WaPo: About these specific documents? You are the first person I am talking to about them.
Zelensky: Okay.
WaPo: And I can read you what information exactly there is about Prigozhin and the GUR. On February 13, Kirill Budanov, chief of Ukraine’s Main Directorate of Intelligence, informed you about a Russian plan to destabilize Moldova with two former Wagner associates. Budanov informed you that he viewed the Russian scheme as a way to incriminate Prigozhin because “we have dealings” with him. You instructed Budanov to inform Moldovan President Maia Sandu, and Budanov told you that the GUR had informed Prigozhin that he would be labeled a traitor who has been working with Ukraine. The document also says that Budanov expected the Russians to use details of Prigozhin’s secret talks with the GUR and meetings with GUR officers in Africa…

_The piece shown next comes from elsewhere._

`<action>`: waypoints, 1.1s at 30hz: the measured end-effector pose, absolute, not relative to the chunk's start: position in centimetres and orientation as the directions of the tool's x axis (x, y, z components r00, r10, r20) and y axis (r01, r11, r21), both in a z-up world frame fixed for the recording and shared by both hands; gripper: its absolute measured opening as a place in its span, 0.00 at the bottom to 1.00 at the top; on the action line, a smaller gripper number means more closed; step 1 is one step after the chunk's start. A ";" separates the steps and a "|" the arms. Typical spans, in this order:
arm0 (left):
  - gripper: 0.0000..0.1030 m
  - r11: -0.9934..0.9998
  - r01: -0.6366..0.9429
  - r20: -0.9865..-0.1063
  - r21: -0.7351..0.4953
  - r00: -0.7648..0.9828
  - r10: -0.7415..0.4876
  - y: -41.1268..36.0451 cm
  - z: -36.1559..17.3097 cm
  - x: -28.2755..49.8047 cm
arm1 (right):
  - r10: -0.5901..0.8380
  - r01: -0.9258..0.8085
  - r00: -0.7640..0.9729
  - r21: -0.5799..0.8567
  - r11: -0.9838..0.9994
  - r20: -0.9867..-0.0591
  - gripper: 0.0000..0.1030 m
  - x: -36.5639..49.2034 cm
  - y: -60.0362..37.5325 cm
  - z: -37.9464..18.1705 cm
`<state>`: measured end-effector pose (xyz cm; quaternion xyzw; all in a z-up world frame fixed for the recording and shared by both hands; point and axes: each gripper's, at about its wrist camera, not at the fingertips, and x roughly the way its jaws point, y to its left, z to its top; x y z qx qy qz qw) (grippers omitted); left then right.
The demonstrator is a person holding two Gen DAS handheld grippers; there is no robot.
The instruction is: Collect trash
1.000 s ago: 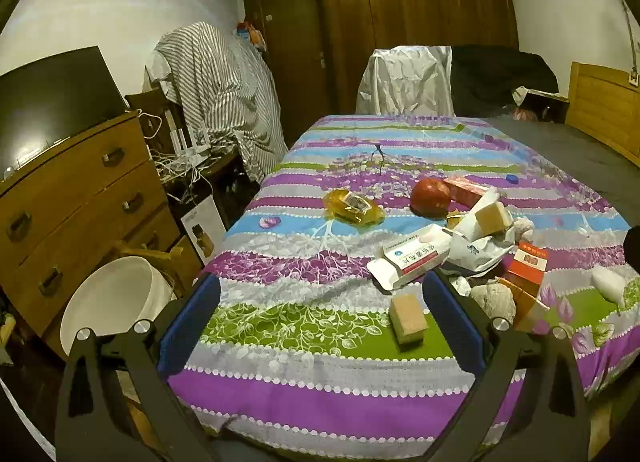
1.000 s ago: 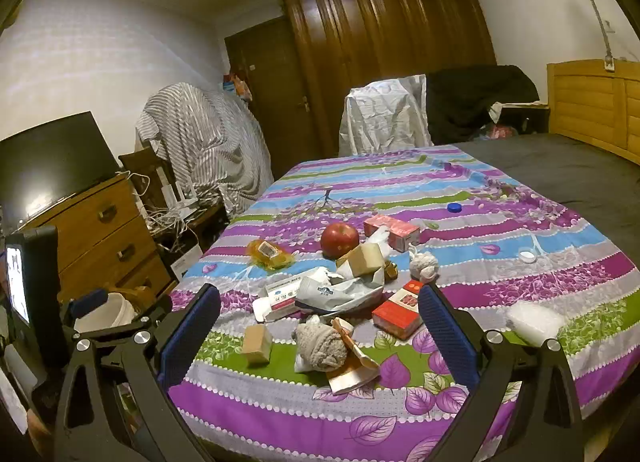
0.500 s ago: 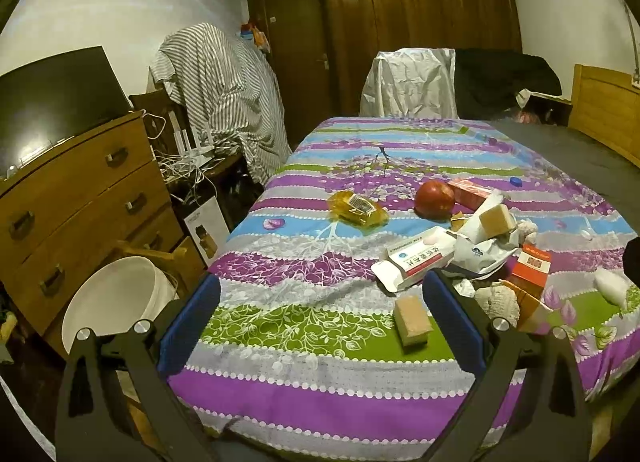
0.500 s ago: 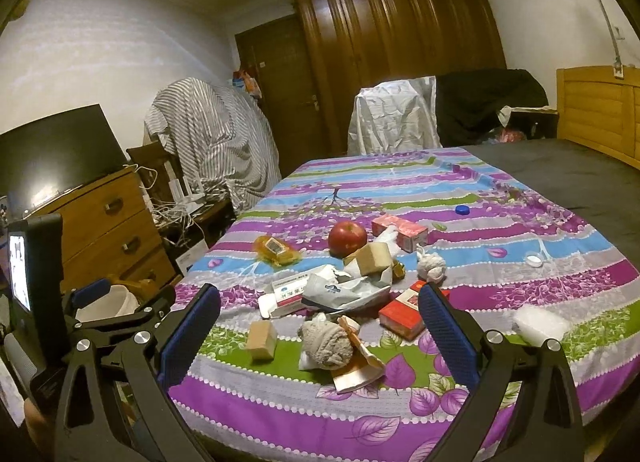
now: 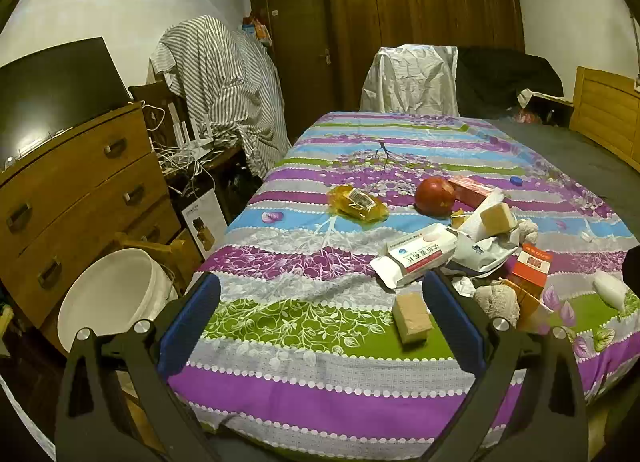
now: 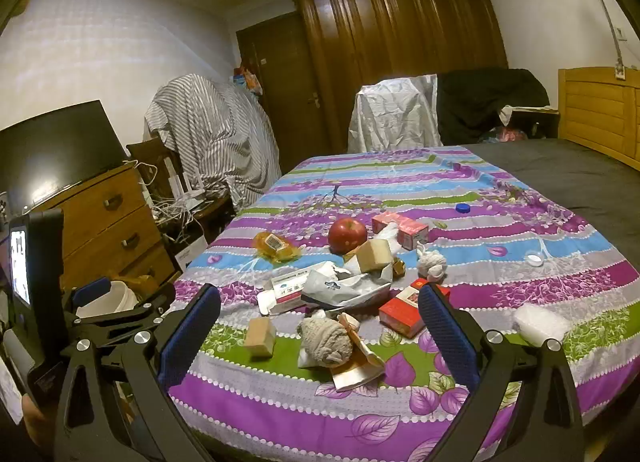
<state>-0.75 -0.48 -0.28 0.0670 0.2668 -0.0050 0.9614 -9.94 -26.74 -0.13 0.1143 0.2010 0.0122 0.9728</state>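
Note:
Trash lies in a pile on the striped bedspread [image 5: 304, 326]: a white medicine box [image 5: 416, 254], a crumpled white bag [image 6: 344, 286], a tan block [image 5: 412, 318] [image 6: 260, 336], a second tan block [image 6: 374, 256], a red box [image 6: 404, 308], a grey wad [image 6: 326, 340], a yellow wrapper [image 5: 356, 203] and a red apple [image 6: 347, 234]. My left gripper [image 5: 320, 322] is open and empty above the near bed edge. My right gripper [image 6: 320, 330] is open and empty, in front of the pile. The left gripper [image 6: 120, 298] also shows in the right wrist view.
A white bucket [image 5: 108, 298] stands on the floor left of the bed, beside a wooden dresser [image 5: 80, 197]. A pink box [image 6: 400, 227], a blue cap [image 6: 463, 207], a white lid [image 6: 535, 259] and a white foam piece [image 6: 542, 324] lie on the bed. A covered chair [image 5: 408, 79] stands behind.
Both grippers have drifted slightly, so the views shifted a little. Both stay open and empty. Nothing on the bed has moved.

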 end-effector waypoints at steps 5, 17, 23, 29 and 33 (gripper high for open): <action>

Zelensky: Listen, to be honest, well, you just read something, you say something. I just don’t understand where you get it, whom you talk to and so on. You talk about how I met with Budanov. This suggests that you – how do you put it? It looks like you have people who have some records or you have some evidence or you have something, because that’s what it looks like. You are again doing, I apologize, what you were doing before. You are releasing some sort of information that does not help our state to attack and does not help us to defend our state. So, I don’t quite understand what you are talking about. I don’t quite understand your goal. Is your goal to help Russia? I mean, that means we have different goals. If I’m not sitting at the same table with them, I don’t quite understand what we’re talking about. Each of these inquiries simply demotivates Ukraine, demotivates certain partners to help Ukraine. Well, one way or another, I just don’t understand your goal.
WaPo: Our goal is not to help Russia.
Zelensky: Well, it looks different.
WaPo: No one gave us this information personally. These were in the leaked documents, which do indicate, as I said earlier, that the United States is listening in on you.
Zelensky: And if you have classified documents, it means someone gave them to you. If you have access to documents, someone gave them to you. Today, in the world of modern technology, when you have access, it’s not necessarily someone gave it to you. You have access. You are now quoting some documents as originals, without understanding the responsibility for this, you are just talking about some information. For me, this is incomprehensible information, but in this, in our dialogue, I want to understand why you are doing this. I told you at the beginning of our conversation that I believe that the TV show that was launched, launched in the information field, helps – I don’t know who, but it helps Russia, it definitely doesn’t help Ukraine. You are engaged in continuing this story. And so, I ask you if it’s your choice and if you think that the Russian Federation needs to be helped in a variety of spheres – that they were expecting a Ukrainian counteroffensive in whichever direction, so that they know when we are coming, so that they know our powerful forces and what we are planning, what our intelligence is doing? Well, if that’s the case, then…
WaPo: I would say that these documents were leaked, not by us, and they were on the internet in a chatroom for weeks.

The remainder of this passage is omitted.